I have found that the share does not show, but if i put in the ip address and as guest can then browse. not sure what's going on here or why turning off netbios has done that.

Edited September 11 by Goldmaster
no password needed

[Raul Perte]

My previous solution does no longer work. Since I migrated from the Docker to the plugin, do I need to run the `tailscale up --accept-routes=false --advertise-exit-node --advertise-routes=192.168.0.0/24,192.168.1.0/24` each time? 

I previously was able to use 192.168.0.1 from the mobile phone, but now I can't. Thanks for your help!

[EDACerton]

4 hours ago, Raul Perte said:

My previous solution does no longer work. Since I migrated from the Docker to the plugin, do I need to run the `tailscale up --accept-routes=false --advertise-exit-node --advertise-routes=192.168.0.0/24,192.168.1.0/24` each time? 

I previously was able to use 192.168.0.1 from the mobile phone, but now I can't. Thanks for your help!

You only need to run the command once. Remember to approve the route in the Tailscale admin console. The plugin is effectively a "new" computer from Tailscale's perspective, so the approval for the docker container doesn't get copied over.

[Raul Perte]

4 hours ago, EDACerton said:

You only need to run the command once. Remember to approve the route in the Tailscale admin console. The plugin is effectively a "new" computer from Tailscale's perspective, so the approval for the docker container doesn't get copied over.

That is what I did. However, something is wrong because I cannot access the LAN IPs anymore, even though the nodes are advertised and are approved in Tailscale Admin. 

[EDACerton]

7 hours ago, Raul Perte said:

That is what I did. However, something is wrong because I cannot access the LAN IPs anymore, even though the nodes are advertised and are approved in Tailscale Admin. 

Please post diagnostics from the plugin settings.

[Grohmand]

I installed it on the server and I do not have tailscale subnets on, but I noticed that I can no longer connect to server through it's' normal IP, and I can ping the tailscale IP but no web interface.

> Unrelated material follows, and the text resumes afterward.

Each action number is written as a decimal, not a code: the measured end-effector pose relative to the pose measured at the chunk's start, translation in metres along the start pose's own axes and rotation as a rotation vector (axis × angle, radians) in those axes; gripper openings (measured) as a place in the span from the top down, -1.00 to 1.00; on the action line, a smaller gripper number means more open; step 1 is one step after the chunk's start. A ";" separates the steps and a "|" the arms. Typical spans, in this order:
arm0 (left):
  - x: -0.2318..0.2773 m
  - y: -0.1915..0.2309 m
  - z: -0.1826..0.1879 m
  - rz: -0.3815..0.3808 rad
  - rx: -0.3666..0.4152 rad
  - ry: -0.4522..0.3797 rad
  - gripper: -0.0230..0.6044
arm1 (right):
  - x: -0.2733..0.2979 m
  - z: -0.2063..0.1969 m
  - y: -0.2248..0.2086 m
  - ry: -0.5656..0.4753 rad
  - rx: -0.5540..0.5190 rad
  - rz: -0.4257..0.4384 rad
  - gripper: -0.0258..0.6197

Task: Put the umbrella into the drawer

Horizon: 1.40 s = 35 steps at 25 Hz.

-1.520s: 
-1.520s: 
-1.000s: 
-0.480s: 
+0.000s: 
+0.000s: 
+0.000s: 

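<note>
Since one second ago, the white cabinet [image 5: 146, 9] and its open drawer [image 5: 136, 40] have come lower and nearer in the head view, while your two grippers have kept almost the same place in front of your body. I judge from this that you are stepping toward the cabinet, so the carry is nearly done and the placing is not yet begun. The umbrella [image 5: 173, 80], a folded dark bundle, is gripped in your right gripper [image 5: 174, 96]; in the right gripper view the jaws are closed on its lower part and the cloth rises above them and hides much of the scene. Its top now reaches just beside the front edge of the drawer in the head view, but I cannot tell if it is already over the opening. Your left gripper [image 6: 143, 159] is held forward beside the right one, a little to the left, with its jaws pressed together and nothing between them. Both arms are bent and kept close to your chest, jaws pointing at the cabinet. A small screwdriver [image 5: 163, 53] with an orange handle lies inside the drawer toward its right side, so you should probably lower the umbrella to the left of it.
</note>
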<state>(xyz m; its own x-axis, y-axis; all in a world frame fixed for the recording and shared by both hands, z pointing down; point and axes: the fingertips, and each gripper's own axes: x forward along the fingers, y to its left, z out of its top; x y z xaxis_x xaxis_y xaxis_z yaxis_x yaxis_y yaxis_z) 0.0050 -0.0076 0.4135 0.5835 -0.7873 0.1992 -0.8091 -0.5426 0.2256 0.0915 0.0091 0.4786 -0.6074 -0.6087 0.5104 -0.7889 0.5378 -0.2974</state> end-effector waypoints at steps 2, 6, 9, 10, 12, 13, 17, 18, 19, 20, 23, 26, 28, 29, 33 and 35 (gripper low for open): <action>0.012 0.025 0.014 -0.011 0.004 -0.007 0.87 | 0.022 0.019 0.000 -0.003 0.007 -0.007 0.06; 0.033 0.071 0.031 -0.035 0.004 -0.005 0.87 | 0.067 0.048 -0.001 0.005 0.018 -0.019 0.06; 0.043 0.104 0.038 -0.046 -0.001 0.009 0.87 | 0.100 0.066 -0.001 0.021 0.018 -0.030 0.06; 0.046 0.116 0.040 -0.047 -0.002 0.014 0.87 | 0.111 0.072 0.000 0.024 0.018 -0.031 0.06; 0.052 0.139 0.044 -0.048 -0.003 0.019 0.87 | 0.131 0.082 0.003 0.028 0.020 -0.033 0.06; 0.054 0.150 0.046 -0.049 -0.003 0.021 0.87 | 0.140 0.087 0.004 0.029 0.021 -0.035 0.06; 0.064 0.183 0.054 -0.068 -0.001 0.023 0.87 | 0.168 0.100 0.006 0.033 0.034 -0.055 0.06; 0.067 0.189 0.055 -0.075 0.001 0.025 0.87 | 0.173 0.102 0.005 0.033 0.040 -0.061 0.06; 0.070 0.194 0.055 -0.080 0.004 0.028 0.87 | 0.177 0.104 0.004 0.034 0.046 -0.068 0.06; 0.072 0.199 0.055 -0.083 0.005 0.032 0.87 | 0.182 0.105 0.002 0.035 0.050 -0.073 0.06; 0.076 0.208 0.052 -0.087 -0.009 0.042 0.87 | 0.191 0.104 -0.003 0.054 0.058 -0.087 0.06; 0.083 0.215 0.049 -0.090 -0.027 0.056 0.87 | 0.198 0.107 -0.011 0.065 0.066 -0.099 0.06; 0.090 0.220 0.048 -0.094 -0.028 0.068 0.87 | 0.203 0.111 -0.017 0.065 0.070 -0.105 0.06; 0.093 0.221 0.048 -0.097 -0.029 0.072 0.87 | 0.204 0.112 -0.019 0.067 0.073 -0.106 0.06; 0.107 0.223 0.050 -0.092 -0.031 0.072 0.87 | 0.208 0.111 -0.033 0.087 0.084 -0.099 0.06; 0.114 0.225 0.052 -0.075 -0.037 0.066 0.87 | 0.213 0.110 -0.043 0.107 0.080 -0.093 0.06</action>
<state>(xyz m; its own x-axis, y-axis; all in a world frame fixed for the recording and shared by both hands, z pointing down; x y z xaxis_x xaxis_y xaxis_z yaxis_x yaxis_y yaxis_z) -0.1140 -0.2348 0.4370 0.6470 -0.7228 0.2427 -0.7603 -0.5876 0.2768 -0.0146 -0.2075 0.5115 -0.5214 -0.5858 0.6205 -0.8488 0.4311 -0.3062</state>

The only differences compared to before is I have CGNAT here and I am wondering if tailscale is conflicting? Even though it's working fine on another PC here, is there any troubleshooting steps I can take? 

[Raul Perte]

On 9/12/2024 at 4:18 PM, EDACerton said:

Please post diagnostics from the plugin settings.

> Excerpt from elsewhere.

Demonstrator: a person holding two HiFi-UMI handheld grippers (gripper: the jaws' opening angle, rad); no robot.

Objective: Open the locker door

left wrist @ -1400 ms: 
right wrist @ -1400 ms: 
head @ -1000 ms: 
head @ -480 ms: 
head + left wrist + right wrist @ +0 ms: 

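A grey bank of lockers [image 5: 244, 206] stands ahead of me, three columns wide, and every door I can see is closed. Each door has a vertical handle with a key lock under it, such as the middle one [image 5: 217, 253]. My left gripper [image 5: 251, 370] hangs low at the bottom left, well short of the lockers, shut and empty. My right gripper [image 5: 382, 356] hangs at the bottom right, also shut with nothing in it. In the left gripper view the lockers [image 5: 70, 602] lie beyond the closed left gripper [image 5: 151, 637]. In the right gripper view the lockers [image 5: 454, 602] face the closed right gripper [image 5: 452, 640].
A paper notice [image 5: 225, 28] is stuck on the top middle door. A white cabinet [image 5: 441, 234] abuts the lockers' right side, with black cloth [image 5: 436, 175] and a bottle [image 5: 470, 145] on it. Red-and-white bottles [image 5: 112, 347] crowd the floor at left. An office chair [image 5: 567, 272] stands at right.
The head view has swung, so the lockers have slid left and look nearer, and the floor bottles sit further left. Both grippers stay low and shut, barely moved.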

Attached! Thanks for your help, once again.

diags.zip

[EDACerton]

11 hours ago, Raul Perte said:

Attached! Thanks for your help, once again.

diags.zip 250.43 kB · 0 downloads

Something is weird in your diagnostics... the "tailscale status" is blank, and I don't see any IPv4 entries from Tailscale in your routing table.

 

I'd try this:

1. Run "Erase Configuration" in the Tailscale settings.
2. Delete the server from the Tailscale admin console.
3. Restart the server
4. Log in again and re-advertise the routes.

[Grohmand]

17 hours ago, Grohmand said:

I installed it on the server and I do not have tailscale subnets on, but I noticed that I can no longer connect to server through it's' normal IP, and I can ping the tailscale IP but no web interface. The only differences compared to before is I have CGNAT here and I am wondering if tailscale is conflicting? Even though it's working fine on another PC here, is there any troubleshooting steps I can take? 

To add on to this, I can only regain access back to the machine by wiping the authentication from Tailscale and rebooting my server losing diagnostics logs in the process, would any additional information help from network settings? I tried to run nmap and all ports seem closed on tailscale IP and the other IP just seems inaccessible to ping or even access after tailscale gets turned on.